• What you are asked to do: Scan the records below for the line with "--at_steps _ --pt" and the line with "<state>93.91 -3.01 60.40". Repeat those two lines and every line between them exactly, and nothing else.

Extracted records:
#####
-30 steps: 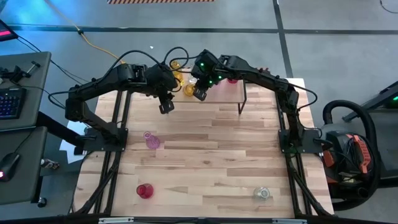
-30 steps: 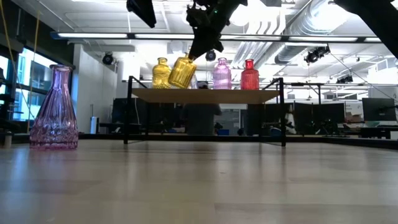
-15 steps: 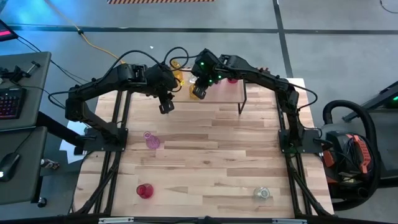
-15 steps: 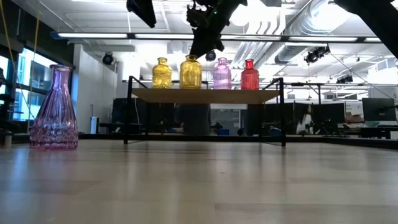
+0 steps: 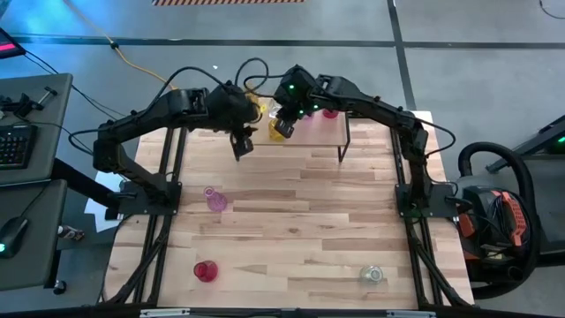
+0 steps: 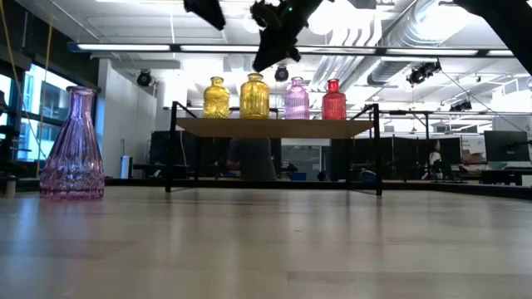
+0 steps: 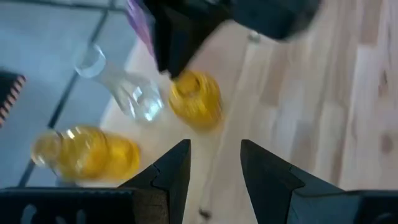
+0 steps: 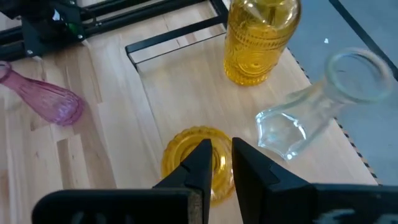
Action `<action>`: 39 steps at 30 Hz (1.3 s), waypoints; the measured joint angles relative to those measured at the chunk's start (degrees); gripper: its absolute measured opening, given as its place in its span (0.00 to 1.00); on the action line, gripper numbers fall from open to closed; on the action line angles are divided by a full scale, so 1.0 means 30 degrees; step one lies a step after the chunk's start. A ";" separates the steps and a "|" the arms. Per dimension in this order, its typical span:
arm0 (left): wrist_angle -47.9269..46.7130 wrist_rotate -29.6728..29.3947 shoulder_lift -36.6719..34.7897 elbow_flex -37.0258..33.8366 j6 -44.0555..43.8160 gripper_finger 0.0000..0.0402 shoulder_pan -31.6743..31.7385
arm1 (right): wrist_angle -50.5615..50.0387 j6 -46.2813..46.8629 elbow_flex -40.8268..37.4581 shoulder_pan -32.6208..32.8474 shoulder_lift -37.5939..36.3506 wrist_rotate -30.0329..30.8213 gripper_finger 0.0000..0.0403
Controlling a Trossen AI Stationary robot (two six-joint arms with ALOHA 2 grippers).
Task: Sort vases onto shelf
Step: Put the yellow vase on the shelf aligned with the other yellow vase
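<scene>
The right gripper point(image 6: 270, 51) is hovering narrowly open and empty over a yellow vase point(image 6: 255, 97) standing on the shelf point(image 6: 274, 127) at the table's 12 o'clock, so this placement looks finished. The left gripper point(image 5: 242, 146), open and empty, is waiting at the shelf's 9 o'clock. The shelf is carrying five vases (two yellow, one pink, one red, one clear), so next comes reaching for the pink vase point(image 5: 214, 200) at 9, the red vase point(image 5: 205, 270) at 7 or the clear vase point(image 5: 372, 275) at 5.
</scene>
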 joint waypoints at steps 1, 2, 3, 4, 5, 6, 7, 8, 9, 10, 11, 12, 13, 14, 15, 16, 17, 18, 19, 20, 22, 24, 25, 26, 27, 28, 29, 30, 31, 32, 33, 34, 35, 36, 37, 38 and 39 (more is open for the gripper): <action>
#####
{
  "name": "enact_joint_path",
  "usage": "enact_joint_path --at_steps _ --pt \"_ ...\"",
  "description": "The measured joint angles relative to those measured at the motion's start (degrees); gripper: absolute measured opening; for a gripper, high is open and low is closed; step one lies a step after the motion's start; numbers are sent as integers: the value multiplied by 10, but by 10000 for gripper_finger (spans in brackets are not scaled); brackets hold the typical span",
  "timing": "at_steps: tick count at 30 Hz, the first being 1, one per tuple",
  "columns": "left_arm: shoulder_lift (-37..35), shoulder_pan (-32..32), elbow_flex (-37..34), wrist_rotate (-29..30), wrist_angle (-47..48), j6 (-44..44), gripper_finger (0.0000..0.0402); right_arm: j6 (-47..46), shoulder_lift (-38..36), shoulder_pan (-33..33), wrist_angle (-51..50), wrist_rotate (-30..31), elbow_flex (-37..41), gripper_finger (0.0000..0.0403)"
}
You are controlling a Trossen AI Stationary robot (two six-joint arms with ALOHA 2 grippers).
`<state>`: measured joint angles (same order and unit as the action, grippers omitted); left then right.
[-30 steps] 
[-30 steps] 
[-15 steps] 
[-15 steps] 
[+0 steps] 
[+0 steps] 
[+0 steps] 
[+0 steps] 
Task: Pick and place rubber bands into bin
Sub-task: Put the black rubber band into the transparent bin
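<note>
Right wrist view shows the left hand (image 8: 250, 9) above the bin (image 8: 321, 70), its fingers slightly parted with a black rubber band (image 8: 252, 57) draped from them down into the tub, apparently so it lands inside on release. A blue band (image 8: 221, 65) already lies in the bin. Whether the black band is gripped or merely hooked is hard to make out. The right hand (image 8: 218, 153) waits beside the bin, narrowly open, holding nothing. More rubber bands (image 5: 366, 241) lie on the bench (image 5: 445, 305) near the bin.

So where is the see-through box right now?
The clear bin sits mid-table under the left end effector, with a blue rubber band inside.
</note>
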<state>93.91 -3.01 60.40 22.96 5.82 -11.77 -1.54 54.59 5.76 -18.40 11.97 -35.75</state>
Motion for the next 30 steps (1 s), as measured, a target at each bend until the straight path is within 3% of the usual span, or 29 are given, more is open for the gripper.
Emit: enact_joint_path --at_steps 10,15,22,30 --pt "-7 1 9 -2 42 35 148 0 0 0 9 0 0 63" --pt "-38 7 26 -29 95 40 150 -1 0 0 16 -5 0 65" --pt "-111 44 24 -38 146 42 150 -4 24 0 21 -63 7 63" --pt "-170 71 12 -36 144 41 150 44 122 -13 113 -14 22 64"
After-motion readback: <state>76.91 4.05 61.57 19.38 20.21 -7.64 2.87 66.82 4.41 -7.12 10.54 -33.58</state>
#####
• Final answer:
  "usage": "enact_joint_path --at_steps _ --pt \"_ ...\"",
  "description": "The measured joint angles relative to those measured at the motion's start (degrees); gripper: absolute measured opening; for a gripper, high is open and low is closed; step one lies a step after the motion's start; numbers are sent as integers: the value multiplied by 10, but by 10000 for gripper_finger (spans in brackets are not scaled); brackets hold the typical span",
  "timing": "at_steps: tick count at 30 Hz, the first being 1, one per tuple",
  "columns": "left_arm: shoulder_lift (-37..35), shoulder_pan (-32..32), elbow_flex (-37..34), wrist_rotate (-29..30), wrist_angle (-47..48), j6 (-44..44), gripper_finger (0.0000..0.0402); right_arm: j6 (-47..46), shoulder_lift (-38..36), shoulder_pan (-33..33), wrist_angle (-51..50), wrist_rotate (-30..31), elbow_flex (-37..41), gripper_finger (0.0000..0.0403)"
}
You are controlling a Trossen AI Stationary robot (two six-joint arms with ALOHA 2 grippers).
`<state>`: measured joint angles (same order and unit as the action, grippers omitted); left then right.
[-30 steps] 
[-30 steps] 
[-15 steps] 
[-15 steps] 
[+0 steps] 
[+0 steps] 
[+0 steps] 
[+0 steps] 
Task: Pick and place rubber bands into bin
Sub-task: Put the black rubber band into the transparent bin
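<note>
Right wrist view shows the left hand (image 8: 250, 9) above the bin (image 8: 321, 70), its fingers slightly parted with a black rubber band (image 8: 252, 57) draped from them down into the tub, apparently so it lands inside on release. A blue band (image 8: 221, 65) already lies in the bin. Whether the black band is gripped or merely hooked is hard to make out. The right hand (image 8: 218, 153) waits beside the bin, narrowly open, holding nothing. More rubber bands (image 5: 366, 241) lie on the bench (image 5: 445, 305) near the bin.

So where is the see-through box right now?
The clear bin sits mid-table under the left end effector, with a blue rubber band inside.
</note>
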<state>93.91 -3.01 60.40 22.96 5.82 -11.77 -1.54 54.59 5.76 -18.40 11.97 -35.75</state>

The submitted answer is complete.